*TASK DESCRIPTION*: Below is a block of records; repeat all of them exactly.

*RECORD SET*:
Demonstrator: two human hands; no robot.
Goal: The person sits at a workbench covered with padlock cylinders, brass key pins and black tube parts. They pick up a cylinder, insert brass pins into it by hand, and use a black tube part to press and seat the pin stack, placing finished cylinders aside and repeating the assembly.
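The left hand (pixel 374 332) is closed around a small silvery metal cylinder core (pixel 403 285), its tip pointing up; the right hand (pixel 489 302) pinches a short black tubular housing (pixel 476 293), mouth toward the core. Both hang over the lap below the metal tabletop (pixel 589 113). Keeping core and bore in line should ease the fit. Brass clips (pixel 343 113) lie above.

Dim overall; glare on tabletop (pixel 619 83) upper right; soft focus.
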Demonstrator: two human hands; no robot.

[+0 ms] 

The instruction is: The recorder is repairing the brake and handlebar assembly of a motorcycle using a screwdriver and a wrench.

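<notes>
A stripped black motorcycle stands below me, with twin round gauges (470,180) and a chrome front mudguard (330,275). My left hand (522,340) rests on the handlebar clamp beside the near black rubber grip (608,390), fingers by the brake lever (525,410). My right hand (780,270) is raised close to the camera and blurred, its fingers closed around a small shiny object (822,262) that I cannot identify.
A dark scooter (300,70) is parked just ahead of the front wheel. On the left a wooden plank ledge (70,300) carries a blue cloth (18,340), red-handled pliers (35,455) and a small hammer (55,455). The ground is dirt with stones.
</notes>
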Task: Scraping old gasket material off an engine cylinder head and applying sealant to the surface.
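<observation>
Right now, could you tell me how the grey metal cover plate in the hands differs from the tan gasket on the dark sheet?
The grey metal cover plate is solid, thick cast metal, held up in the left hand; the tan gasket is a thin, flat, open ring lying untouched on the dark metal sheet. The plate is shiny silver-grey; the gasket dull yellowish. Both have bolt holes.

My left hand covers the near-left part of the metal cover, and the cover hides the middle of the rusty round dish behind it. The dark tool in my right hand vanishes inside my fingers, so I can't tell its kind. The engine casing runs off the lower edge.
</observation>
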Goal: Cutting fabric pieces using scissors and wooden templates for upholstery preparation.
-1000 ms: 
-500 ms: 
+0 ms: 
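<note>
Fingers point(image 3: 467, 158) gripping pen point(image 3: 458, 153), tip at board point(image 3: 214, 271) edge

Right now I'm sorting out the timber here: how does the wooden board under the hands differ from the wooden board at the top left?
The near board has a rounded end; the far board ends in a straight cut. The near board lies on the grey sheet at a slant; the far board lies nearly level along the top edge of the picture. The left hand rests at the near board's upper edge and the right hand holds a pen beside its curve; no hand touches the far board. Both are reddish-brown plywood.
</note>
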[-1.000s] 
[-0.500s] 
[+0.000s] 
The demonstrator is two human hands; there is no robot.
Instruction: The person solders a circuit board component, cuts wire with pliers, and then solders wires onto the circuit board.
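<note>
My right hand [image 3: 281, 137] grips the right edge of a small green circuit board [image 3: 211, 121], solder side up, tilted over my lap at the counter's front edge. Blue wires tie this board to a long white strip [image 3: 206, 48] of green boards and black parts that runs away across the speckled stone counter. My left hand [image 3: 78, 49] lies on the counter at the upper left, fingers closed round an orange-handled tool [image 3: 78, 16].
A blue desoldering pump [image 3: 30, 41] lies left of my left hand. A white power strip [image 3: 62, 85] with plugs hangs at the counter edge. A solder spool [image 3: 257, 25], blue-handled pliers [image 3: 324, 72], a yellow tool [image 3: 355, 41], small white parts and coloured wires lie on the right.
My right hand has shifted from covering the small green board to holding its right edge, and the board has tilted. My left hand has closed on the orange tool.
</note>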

*ANSWER TO THE PROBLEM*:
Demonstrator: two human hands; no robot.
Goal: The person sits at a workbench covered with padlock cylinders, brass key pins and black tube parts. They pick up a cylinder, insert brass pins into it by hand, and use a black tube part to press and seat the pin stack, placing finished cylinders aside and repeating the assembly.
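The left hand (pixel 374 332) is closed around a small silvery metal cylinder core (pixel 403 285), its tip pointing up; the right hand (pixel 489 302) pinches a short black tubular housing (pixel 476 293), mouth toward the core. Both hang over the lap below the metal tabletop (pixel 589 113). Keeping core and bore in line should ease the fit. Brass clips (pixel 343 113) lie above.

Dim overall; glare on tabletop (pixel 619 83) upper right; soft focus.
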Demonstrator: two human hands; no robot.

[+0 ms] 

The instruction is: The recorder is repairing the brake and handlebar assembly of a motorcycle using a screwdriver and a wrench.

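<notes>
A stripped black motorcycle stands below me, with twin round gauges (470,180) and a chrome front mudguard (330,275). My left hand (522,340) rests on the handlebar clamp beside the near black rubber grip (608,390), fingers by the brake lever (525,410). My right hand (780,270) is raised close to the camera and blurred, its fingers closed around a small shiny object (822,262) that I cannot identify.
A dark scooter (300,70) is parked just ahead of the front wheel. On the left a wooden plank ledge (70,300) carries a blue cloth (18,340), red-handled pliers (35,455) and a small hammer (55,455). The ground is dirt with stones.
</notes>
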Task: Scraping old gasket material off an engine cylinder head and applying sealant to the surface.
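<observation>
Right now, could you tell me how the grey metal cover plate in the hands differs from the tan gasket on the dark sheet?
The grey metal cover plate is solid, thick cast metal, held up in the left hand; the tan gasket is a thin, flat, open ring lying untouched on the dark metal sheet. The plate is shiny silver-grey; the gasket dull yellowish. Both have bolt holes.

My left hand covers the near-left part of the metal cover, and the cover hides the middle of the rusty round dish behind it. The dark tool in my right hand vanishes inside my fingers, so I can't tell its kind. The engine casing runs off the lower edge.
</observation>
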Goal: Cutting fabric pieces using scissors and wooden templates for upholstery preparation.
-1000 ms: 
-500 ms: 
+0 ms: 
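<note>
Fingers point(image 3: 467, 158) gripping pen point(image 3: 458, 153), tip at board point(image 3: 214, 271) edge

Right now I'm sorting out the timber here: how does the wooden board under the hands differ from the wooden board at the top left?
The near board has a rounded end; the far board ends in a straight cut. The near board lies on the grey sheet at a slant; the far board lies nearly level along the top edge of the picture. The left hand rests at the near board's upper edge and the right hand holds a pen beside its curve; no hand touches the far board. Both are reddish-brown plywood.
</note>
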[-1.000s] 
[-0.500s] 
[+0.000s] 
The demonstrator is two human hands; there is no robot.
Instruction: The person solders a circuit board component, cuts wire with pliers, and then solders wires onto the circuit board.
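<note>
My right hand [image 3: 281, 137] grips the right edge of a small green circuit board [image 3: 211, 121], solder side up, tilted over my lap at the counter's front edge. Blue wires tie this board to a long white strip [image 3: 206, 48] of green boards and black parts that runs away across the speckled stone counter. My left hand [image 3: 78, 49] lies on the counter at the upper left, fingers closed round an orange-handled tool [image 3: 78, 16].
A blue desoldering pump [image 3: 30, 41] lies left of my left hand. A white power strip [image 3: 62, 85] with plugs hangs at the counter edge. A solder spool [image 3: 257, 25], blue-handled pliers [image 3: 324, 72], a yellow tool [image 3: 355, 41], small white parts and coloured wires lie on the right.
My right hand has shifted from covering the small green board to holding its right edge, and the board has tilted. My left hand has closed on the orange tool.
</note>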

No other output is needed; the exercise is complete.